This was bathtime. There was a room inside to bathe the horses as well, with warm water but it was always crowded the first couple of days.This horse was really fun to watch getting his bath. I couldn't tell whether he was thirsty or just curious. His ears are up, his face is relaxed even as he appears to be stepping away he really wasn't. The order of the photos is reversed and I think the water surprised him.
The real bathing room was
just inside the barn doors, altho there were three barns full of these horses. This grey is fairly small but not infrequently you saw grown men standing on kitchen ladders or stools to reach the tops of the horses backs, and their heads. One time, walking through the barn I saw a gelding chewing on the overhead stall beam. He was that tall.


FOUR ABREAST HITCH

ps. If you hate horses, skip the next few blogs.

Monday, October 25, 2010

TOMORROW

Tomorrow I leave DadPerson in charge and take off for the 2010 World Percheron Congress in Des Moines. My ever-faithful traveling companion, Cooper, will not be going. I have not told him this yet, but he sees the bags and is becoming suspicious. Hopeful, even.
He is afraid of normally-sized horses. I hate to think what meeting 800 Draft horses might do to him. We will be at the fairgrounds, I am told, from 6 in the morning until after 10pm. EVERY DAY.
I was going to make stuffed manicotti to take so Susie doesn't have to cook but I guess not. Transporting it, frozen, could be a real challenge.
So I am hoping to overwhelm the blog with photos of gorgeous horses and interesting people. I should take  some release forms. I will have to make them out. Hmm.

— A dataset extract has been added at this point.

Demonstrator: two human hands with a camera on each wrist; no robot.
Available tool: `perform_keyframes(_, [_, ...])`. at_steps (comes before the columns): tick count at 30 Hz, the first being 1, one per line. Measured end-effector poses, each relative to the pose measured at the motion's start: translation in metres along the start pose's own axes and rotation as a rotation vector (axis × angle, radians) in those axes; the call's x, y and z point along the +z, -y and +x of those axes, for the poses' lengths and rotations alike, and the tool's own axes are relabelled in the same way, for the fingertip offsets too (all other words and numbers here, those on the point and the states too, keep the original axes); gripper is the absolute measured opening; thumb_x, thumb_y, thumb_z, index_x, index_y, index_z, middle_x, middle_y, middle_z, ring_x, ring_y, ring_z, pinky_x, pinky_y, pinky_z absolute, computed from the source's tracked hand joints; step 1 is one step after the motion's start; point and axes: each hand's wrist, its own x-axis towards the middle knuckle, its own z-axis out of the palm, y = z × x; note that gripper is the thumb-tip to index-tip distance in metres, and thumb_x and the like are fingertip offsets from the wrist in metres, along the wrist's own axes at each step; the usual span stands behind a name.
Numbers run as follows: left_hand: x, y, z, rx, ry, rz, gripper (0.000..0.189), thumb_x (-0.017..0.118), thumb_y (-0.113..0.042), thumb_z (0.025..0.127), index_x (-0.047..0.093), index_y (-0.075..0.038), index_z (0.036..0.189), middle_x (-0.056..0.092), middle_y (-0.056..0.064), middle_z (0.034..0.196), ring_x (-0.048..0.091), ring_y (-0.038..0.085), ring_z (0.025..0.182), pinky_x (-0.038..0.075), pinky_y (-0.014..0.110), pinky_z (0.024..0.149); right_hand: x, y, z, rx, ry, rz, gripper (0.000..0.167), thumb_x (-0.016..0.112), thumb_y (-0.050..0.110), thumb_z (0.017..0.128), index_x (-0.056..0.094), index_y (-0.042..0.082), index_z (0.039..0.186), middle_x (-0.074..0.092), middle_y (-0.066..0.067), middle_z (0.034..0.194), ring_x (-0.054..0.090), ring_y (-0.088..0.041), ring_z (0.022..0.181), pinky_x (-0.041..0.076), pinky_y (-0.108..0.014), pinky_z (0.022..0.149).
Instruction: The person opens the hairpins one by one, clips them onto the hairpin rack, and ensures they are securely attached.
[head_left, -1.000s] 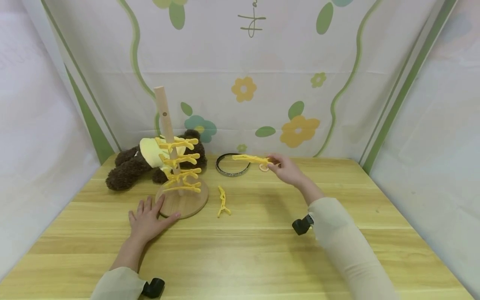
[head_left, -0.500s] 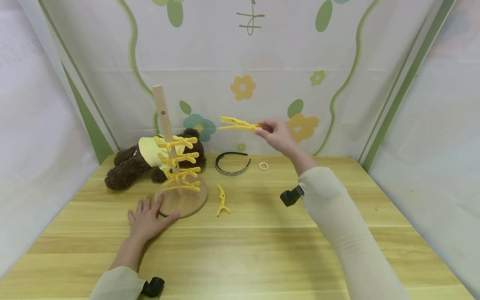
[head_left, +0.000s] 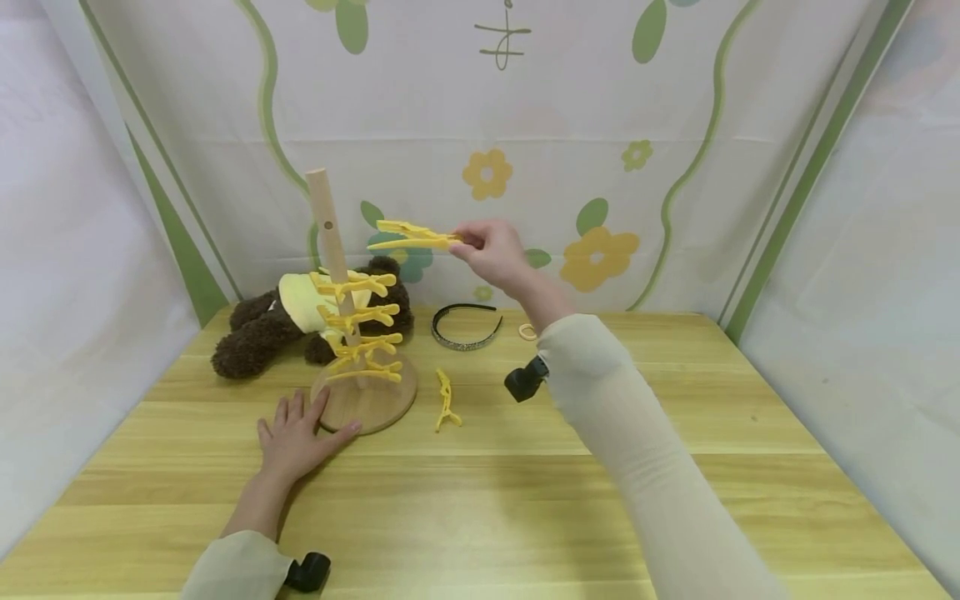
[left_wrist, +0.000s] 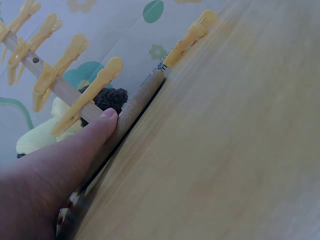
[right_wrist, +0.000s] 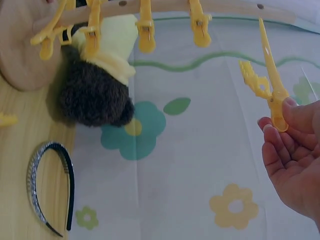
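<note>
My right hand [head_left: 491, 250] pinches the handle end of a yellow hair clip [head_left: 412, 243] between thumb and fingers, in the air to the right of a wooden post [head_left: 324, 208]. Its two arms stand spread apart, pointing at the post, as the right wrist view also shows [right_wrist: 270, 62]. Several more yellow clips [head_left: 360, 317] are fixed along the post, below its hole. My left hand [head_left: 294, 446] lies with fingers spread at the front left edge of the round base [head_left: 367, 412]; its thumb [left_wrist: 100, 127] rests on the base rim.
On the table, one yellow clip [head_left: 446, 400] lies right of the base. Behind it are a glittery black headband [head_left: 465, 344] and a small pale ring [head_left: 527, 332], partly covered by the right arm. A brown teddy bear [head_left: 251, 350] in a yellow shirt lies behind the post.
My right hand has lifted the yellow hair clip from near the headband and carried it left towards the post. The clip's arms have spread wider. The left hand has stayed put.
</note>
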Motion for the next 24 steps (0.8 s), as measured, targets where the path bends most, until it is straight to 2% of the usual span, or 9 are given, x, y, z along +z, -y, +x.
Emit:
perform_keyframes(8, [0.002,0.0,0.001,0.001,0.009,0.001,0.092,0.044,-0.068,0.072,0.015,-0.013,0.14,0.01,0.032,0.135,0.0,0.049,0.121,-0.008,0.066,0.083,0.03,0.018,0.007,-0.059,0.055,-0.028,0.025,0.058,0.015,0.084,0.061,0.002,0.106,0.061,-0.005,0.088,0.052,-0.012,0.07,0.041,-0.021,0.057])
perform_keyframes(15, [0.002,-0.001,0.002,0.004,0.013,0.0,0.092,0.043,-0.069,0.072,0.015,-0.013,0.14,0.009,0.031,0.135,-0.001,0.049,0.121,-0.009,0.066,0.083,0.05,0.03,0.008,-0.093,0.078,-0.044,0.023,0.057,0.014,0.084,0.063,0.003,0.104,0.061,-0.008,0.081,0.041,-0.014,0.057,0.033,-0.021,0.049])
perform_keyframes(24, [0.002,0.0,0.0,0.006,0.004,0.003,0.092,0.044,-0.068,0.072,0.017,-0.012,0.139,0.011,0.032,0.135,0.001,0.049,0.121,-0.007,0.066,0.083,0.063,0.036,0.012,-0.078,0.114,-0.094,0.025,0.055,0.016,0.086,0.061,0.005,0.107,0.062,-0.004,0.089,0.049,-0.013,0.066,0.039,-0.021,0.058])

Wednesday, October 20, 2010

BITS AND PIECES

I got up at 6 this morning, fed the dogs and let them out and in. By 6:30 they had been in and out 3 times.

I finally locked the screen and shut the inner door which has become the sign that they are IN TO STAY at least for awhile.

A friend of mine sent me, simply because she does this, a heated mattress pad.
While it may fall short of being one of the seven great wonders of the world-- or is it eight-- it certainly became, in one night, my favorite household item. I sleep in a converted (not by much) garage (actually it is pretty nice as these things go and it does have a built in space heater that is very good.) Nevertheless when I wake up in the morning these days the temp is about 63 which, knowing people who consider that overly warm, it is cold for me. So last night I threw Conley off the bed (he growled at me because I took him off the bed and he got right back on and I removed him again and he resented it)
And I put the new mattress pad on and I plugged it in (that was the worst part, crawling under the bed in the thick dust--and when I crawled, finally, into bed MY FEET HIT WARMTH!!
Awesome.
The dogs usually get me up at 4 to go out and this morning I refused to get up and then went, mumbling, back to sleep. So thank you thankyou.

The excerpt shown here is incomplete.